I agree that this is an important consideration for humans, though I feel perhaps FDT is overkill for the example you mentioned (insofar as I understand what FDT means).
I haven’t dived into the formalism (if there is one?), but I’m roughly using FDT to mean “make your decision with the understanding that you are deciding at the policy level, so this affects not just the current decision but all other decisions that fall under this policy that will be made by you or anything sufficiently like you, as well as all decisions made by anyone else who can discern (and cares about) your policy”. Which sounds complicated, but I think often really isn’t? e.g. in the habits example, it makes everything very simple (do the habit today because otherwise you won’t do it tomorrow either). CDT can get to the same result there—unlike for some weirder examples, there is a causal though not well-understood pathway between your decision today and the prospective cost you will face when making the decision tomorrow, so you could hack that into your calculations. But if by ‘overkill’ you mean using something more complicated than necessary, then I’d say that it’s CDT that would be overkill, not FDT, since FDT can get to the result more simply. And if by ‘overkill’ you mean using something more powerful/awesome/etc than necessary, then overkill is the best kind of kill :)
Making a decision at the policy level may be useful for forming habits, but I don’t think that considering others with a similar policy or those who can discern my policy is useful in this example. Those later two are the ones I associate more closely with FDT, and such considerations seem to be very difficult to carry out in practice and perhaps sensitive to assumptions about the world.
Honestly I don’t see the motivation for worrying about the decisions of “other agents sufficiently similar to oneself” at all. It doesn’t seem useful to me, right now, making decisions or adopting a policy, and it doesn’t seem useful to build into an A.I. either except in very specific cases where many copies of the A.I. are likely to interact. The heuristic arguments that this is important aren’t convincing to me because they are sufficiently elaborate that it seems other assumptions about the way the environment accesses/includes one’s policy could easily lead to completely different conclusions.

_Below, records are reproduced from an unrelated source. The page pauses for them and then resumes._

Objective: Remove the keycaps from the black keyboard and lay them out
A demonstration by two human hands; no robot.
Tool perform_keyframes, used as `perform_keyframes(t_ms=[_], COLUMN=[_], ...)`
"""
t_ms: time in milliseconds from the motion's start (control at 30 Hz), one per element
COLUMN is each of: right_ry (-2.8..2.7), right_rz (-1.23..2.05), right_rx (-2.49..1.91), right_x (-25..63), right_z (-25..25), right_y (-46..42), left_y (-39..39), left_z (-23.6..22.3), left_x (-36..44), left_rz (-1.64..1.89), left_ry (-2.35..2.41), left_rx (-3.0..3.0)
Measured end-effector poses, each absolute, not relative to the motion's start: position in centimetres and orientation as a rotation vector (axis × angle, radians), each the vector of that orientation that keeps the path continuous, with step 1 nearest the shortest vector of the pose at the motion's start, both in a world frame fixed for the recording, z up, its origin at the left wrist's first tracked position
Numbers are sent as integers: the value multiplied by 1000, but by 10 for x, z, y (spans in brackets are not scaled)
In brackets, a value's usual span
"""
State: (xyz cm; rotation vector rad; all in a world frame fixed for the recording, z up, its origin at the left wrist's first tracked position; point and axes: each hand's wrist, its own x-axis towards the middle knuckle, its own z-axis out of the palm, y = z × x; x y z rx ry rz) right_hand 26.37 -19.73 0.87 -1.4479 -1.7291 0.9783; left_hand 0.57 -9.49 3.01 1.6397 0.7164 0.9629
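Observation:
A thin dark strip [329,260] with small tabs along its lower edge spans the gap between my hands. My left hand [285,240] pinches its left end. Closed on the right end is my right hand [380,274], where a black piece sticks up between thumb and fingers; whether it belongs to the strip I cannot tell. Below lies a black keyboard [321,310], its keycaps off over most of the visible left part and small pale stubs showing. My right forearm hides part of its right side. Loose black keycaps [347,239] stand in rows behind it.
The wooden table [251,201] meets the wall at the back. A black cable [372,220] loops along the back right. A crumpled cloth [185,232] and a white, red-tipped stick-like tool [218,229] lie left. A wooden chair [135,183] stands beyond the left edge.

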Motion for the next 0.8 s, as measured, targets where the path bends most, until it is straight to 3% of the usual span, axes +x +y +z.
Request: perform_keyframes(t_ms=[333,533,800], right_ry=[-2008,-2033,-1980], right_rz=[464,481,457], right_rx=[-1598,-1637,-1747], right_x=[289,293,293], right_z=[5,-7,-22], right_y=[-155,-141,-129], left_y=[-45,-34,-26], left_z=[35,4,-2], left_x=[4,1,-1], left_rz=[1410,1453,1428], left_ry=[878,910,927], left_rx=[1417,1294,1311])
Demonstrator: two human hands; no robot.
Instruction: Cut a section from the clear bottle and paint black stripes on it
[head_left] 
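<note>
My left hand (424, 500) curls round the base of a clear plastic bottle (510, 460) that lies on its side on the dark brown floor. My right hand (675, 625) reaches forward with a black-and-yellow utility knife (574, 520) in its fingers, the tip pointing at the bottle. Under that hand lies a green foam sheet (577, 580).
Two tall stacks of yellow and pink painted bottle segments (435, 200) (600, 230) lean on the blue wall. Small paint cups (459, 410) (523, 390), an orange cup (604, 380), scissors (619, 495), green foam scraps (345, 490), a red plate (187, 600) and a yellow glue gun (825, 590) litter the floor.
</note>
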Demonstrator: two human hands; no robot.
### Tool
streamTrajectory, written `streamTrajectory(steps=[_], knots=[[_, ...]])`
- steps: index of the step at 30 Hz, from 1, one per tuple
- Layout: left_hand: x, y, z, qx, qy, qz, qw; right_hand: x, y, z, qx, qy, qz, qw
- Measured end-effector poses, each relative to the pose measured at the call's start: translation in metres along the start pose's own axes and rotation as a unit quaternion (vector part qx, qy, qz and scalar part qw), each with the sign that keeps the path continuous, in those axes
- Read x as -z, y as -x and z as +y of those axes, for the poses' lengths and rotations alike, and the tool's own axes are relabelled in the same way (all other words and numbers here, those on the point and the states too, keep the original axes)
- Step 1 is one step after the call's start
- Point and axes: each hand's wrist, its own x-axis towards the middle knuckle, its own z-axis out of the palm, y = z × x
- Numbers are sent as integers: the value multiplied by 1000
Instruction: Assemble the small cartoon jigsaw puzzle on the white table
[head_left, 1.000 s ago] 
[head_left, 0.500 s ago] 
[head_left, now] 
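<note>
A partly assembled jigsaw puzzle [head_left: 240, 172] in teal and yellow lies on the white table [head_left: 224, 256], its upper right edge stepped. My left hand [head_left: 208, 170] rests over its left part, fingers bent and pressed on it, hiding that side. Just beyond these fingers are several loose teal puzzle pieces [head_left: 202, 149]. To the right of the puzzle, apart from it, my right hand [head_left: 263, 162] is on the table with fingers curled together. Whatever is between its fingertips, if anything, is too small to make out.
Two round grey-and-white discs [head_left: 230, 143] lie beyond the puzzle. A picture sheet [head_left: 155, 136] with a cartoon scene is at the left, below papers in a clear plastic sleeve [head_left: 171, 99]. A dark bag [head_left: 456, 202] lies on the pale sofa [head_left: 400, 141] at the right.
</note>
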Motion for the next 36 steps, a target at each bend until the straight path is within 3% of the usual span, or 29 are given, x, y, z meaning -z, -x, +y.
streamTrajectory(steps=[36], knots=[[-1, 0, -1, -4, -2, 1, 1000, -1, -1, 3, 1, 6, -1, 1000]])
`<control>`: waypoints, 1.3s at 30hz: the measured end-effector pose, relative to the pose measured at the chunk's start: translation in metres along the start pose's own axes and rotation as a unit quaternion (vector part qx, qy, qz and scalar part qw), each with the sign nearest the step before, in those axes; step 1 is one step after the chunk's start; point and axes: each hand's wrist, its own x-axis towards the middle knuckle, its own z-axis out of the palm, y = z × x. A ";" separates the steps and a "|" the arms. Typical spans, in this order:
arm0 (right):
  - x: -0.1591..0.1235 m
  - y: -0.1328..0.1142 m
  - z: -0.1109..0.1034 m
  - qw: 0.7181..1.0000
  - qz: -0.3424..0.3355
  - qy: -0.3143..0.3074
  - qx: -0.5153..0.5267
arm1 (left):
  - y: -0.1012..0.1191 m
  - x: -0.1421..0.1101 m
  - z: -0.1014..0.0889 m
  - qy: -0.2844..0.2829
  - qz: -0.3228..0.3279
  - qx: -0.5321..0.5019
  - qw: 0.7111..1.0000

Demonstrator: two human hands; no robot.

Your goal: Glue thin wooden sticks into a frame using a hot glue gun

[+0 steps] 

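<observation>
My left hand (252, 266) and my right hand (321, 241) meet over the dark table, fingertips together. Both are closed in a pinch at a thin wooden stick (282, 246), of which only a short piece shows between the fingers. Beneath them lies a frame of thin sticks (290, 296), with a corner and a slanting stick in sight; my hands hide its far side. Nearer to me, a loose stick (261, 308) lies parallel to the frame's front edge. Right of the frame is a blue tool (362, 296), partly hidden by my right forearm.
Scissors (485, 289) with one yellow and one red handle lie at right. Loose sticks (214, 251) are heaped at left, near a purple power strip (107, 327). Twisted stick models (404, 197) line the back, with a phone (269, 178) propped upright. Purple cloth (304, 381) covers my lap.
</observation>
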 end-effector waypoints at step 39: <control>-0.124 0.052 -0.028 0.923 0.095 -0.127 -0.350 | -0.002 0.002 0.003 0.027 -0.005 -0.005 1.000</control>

The underlying flaw I see in many pro-FDT style arguments is that they tend to uncritically accept that if adopting FDT (or policy X) is better in one example that adopting policy Y, policy X must be better than policy Y, or at least neither one is the best policy. But I strongly suspect there are no free lunch conditions here—even in the purely Decision Theoretic context of AIXI there are serious issues with the choice of prior being subjective, so I’d expect it to be even worse if one allows the environment read/write access to the whole policy. I haven’t seen any convincing argument that there is some kind of “master policy.” I suppose if you pin down a mixture rigorously defining how the environment is able to read/write the policy then there would be some Bayes optimal policy, but I’m willing to bet it would be deviously hard to find or even approximate.